IN DEPTH: Intersolar sees tariff fallout

Companies working in the downstream side of Europe’s solar industry are struggling to find ways to react to price hikes for PV modules in the wake of EU anti-dumping tariffs.

German system integrator Belectric today said punitive duties are the wrong way to reach cost reduction in solar power. As an immediate measure, the company said it has secured a special contingent of thin-film modules from First Solar, as those aren’t subject to import duties announced by the European Commission against Chinese PV kit.

“Through import tariffs, solar electricity is becoming more expensive at the expense of power consumers. That’s the wrong signal to the German solar industry,” Belectric says in a statement.

“Even if all PV modules are imported, up to 80% of the added-value in free-field solar plants built today in Germany is done regionally. Consequently, the argument of the supporters of tariffs that duties secure jobs in Germany doesn’t hold.”

The exact contrary is the case, Belectric argues. With the imposition of punitive duties, module prices automatically rise – leading to a cost increase in PV systems.

“That endangers the competitiveness, and thus employment, in the areas of project development, installation and EPC,” the company says.

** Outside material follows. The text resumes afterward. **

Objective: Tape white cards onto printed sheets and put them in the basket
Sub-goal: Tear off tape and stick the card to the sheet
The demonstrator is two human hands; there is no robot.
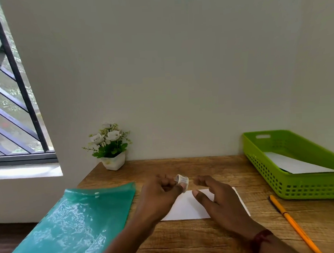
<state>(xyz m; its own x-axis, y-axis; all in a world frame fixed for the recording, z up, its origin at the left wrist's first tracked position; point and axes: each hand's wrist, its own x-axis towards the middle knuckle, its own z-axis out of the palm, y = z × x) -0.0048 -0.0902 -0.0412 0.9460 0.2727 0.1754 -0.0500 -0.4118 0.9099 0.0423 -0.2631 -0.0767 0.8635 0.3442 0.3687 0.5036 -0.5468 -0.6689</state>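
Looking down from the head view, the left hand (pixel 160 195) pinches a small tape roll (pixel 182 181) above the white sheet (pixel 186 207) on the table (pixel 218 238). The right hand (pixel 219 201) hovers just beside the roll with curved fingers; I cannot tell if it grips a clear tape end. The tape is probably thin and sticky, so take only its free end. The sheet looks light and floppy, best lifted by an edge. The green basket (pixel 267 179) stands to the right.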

Earlier, renewables developer Juwi said the announcement of duties – in combination with cuts to PV incentives last year – means it will install less than 10MW of PV capacity in Germany this year, compared to about 100MW in 2012.

“With protective tariffs PV installations can’t be built profitably any longer in Germany and many other European countries,” Christian Hinsch, Juwi’s head of public affairs told Recharge, adding that the measure counters efforts to expand PV to become a cheap building-stone of the energy supply in German and Europe.

Sparks were flying at a discussion on the tariff issue today at the Intersolar trade fair in Munich.

Milan Nitzschke, head of the lobby group EU ProSun and vice president of embattled German PV module maker SolarWorld, argued that Chinese overcapacities backed by state financing as well as sales prices far below production costs had already led to 60 bankruptcies among PV manufacturers across Europe, costing the jobs of 50,000 people.

“In the end, there will be a Chinese monopoly,” Nitzschke warned. “And if you see that companies – state-driven – decrease prices (and) can dictate prices going down too much, you can believe me in the end they can dictate them going up again.”

Nitzschke claimed the current five-year plan of China’s government after solar modules also aims at boosting the country’s solar equipment industry. Too-cheap prices through indiscriminate state financing of any solar companies have also hurt major Chinese producers, he argued.

“I guess (Chinese PV maker) Suntech would have been very happy if they could have sold their products profitably on the market. But the Chinese government was against that. They financed an overcapacity.”

Jerry Stokes, a former head of Suntech for Europe and now the CEO of Norway-based Innotech Solar, countered that climate protection shouldn’t be left out in the discussion, and that cheap modules through competition from China have actually helped European government to move toward meeting their 2020 climate targets.

“They’ve benefitted massively from the reduction in costs,” Stokes claimed. “They’re now backed into a corner, because if duties are applied, prices go up, volumes go down, and they’re further away from meeting their national targets.”

Insisting on anti-dumping tariffs of around 50% would also counter the aim of reaching grid parity in PV, cautions Peter Desmet, managing director of Solar Clarity, a Dutch distributor of PV products.

“ It’s going to keep us at the leash of the feed-in tariffs in Europe, it’s going to keep us depending on our drug dealers, and it’s not going to help us stand on our own feet,” Desment warns.